Images in the data are to be skipped, while every line is restated exactly as written.

[Source data — start]

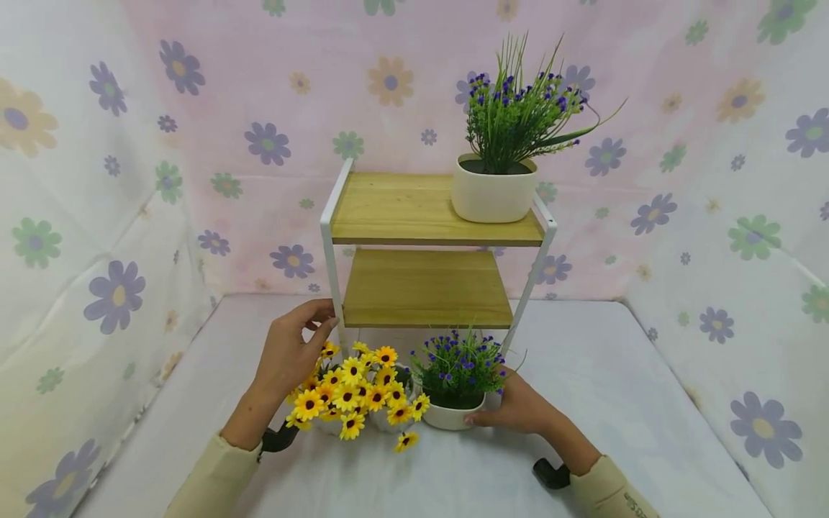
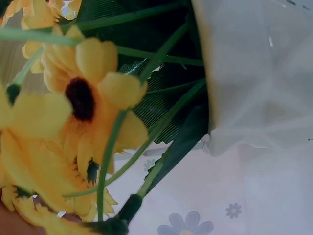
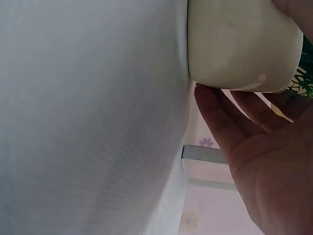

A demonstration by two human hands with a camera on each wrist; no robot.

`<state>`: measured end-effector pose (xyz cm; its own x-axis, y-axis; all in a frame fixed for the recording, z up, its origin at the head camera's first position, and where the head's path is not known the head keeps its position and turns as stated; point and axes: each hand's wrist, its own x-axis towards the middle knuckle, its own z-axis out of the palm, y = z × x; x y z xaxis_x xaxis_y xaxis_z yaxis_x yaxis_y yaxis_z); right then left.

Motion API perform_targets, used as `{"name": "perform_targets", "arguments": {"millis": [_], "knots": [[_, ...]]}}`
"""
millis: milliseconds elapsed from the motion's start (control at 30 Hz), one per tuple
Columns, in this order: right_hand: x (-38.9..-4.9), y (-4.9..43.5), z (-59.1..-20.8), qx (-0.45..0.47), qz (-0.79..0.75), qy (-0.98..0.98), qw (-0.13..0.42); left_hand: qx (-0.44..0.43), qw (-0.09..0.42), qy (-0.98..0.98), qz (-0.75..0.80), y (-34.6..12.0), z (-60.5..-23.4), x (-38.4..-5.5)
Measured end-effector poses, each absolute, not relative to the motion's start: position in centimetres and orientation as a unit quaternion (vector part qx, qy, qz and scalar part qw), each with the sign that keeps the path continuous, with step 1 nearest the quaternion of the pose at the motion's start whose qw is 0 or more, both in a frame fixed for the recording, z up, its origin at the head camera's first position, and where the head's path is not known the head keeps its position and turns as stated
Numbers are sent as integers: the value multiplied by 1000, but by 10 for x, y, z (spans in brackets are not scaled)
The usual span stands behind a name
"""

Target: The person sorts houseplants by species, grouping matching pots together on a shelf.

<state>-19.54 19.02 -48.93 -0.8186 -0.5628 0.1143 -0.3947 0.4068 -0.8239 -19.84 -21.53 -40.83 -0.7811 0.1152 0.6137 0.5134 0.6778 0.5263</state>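
Observation:
My left hand (image 1: 294,352) is at the left post of a two-tier wooden shelf (image 1: 427,288) with a white frame, its thumb and bent fingers around the post. Below it, yellow daisies (image 1: 350,388) spread in front of the shelf, hiding much of their white pots; in the left wrist view, yellow blooms (image 2: 80,100) and a white faceted pot (image 2: 259,73) fill the picture. My right hand (image 1: 521,403) grips a cream pot (image 1: 450,416) of small purple flowers. The right wrist view has its fingers along that pot's side (image 3: 239,44), the base right at the white tabletop.
Another cream pot (image 1: 494,194) with purple flowers and tall grass stands on the right of the top shelf board. White cloth covers the table (image 1: 583,360). Flower-print fabric walls (image 1: 414,86) close in the back and both sides.

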Motion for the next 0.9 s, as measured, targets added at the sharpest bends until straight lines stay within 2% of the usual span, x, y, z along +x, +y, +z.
{"name": "perform_targets", "arguments": {"millis": [300, 600, 900], "knots": [[-195, 193, -488, -296, -448, 841, 66, -180, 278, -873, -358, -216, -408, -198], [-193, 202, -473, -316, -424, 849, -1, -180, 278, -873, -357, -214, -409, -197], [-188, 198, -450, -323, -420, 848, 3, -179, 288, -868, -362, -215, -411, -198]]}}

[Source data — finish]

Expected output -
A demonstration by two human hands with a camera on each wrist; no robot.

`<state>`: measured end-effector pose (xyz cm; its own x-axis, y-axis; all in a frame fixed for the recording, z up, its origin at the head camera's first position, and where the head's path is not known the head keeps its position and turns as stated; point and axes: each hand's wrist, its own x-axis towards the middle knuckle, its own z-axis out of the palm, y = z × x; x y z xaxis_x xaxis_y xaxis_z yaxis_x yaxis_y yaxis_z); right then left.

Motion API perform_targets, used as `{"name": "perform_targets", "arguments": {"millis": [_], "knots": [[_, ...]]}}`
"""
millis: milliseconds elapsed from the motion's start (control at 30 Hz), one per tuple
Columns, in this order: right_hand: x (-38.9..-4.9), y (-4.9..43.5), z (-59.1..-20.8), qx (-0.45..0.47), qz (-0.79..0.75), qy (-0.98..0.98), qw (-0.13..0.42); left_hand: qx (-0.44..0.43), qw (-0.09..0.42), qy (-0.98..0.98), qz (-0.75..0.80), y (-34.6..12.0), z (-60.5..-23.4), x (-38.4..-5.5)
Measured end-effector poses, each absolute, not relative to the motion's start: position in centimetres and orientation as a unit quaternion (vector part qx, qy, qz and scalar part qw), each with the sign that keeps the path continuous, with step 1 nearest the quaternion of the pose at the motion's start whose qw is 0 or more, both in a frame fixed for the recording, z up, its origin at the head camera's first position, and where the head's path is not known the head keeps its position and turns as stated
Numbers are sent as integers: the value multiplied by 1000, but by 10 for x, y, z (spans in brackets are not scaled)
The usual span stands behind a name
"""

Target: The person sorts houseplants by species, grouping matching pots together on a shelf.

<state>-19.54 19.02 -48.93 -0.8186 -0.5628 0.1143 -0.3947 0.4068 -0.8239 -19.84 -21.53 -40.83 -0.7811 0.1152 0.6137 0.5134 0.6778 0.5263</state>
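Observation:
My left hand (image 1: 294,352) is at the left post of a two-tier wooden shelf (image 1: 427,288) with a white frame, its thumb and bent fingers around the post. Below it, yellow daisies (image 1: 350,388) spread in front of the shelf, hiding much of their white pots; in the left wrist view, yellow blooms (image 2: 80,100) and a white faceted pot (image 2: 259,73) fill the picture. My right hand (image 1: 521,403) grips a cream pot (image 1: 450,416) of small purple flowers. The right wrist view has its fingers along that pot's side (image 3: 239,44), the base right at the white tabletop.
Another cream pot (image 1: 494,194) with purple flowers and tall grass stands on the right of the top shelf board. White cloth covers the table (image 1: 583,360). Flower-print fabric walls (image 1: 414,86) close in the back and both sides.
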
Motion for the next 0.9 s, as measured, targets added at the sharpest bends until straight lines stay within 2% of the usual span, x, y, z along +x, +y, +z.
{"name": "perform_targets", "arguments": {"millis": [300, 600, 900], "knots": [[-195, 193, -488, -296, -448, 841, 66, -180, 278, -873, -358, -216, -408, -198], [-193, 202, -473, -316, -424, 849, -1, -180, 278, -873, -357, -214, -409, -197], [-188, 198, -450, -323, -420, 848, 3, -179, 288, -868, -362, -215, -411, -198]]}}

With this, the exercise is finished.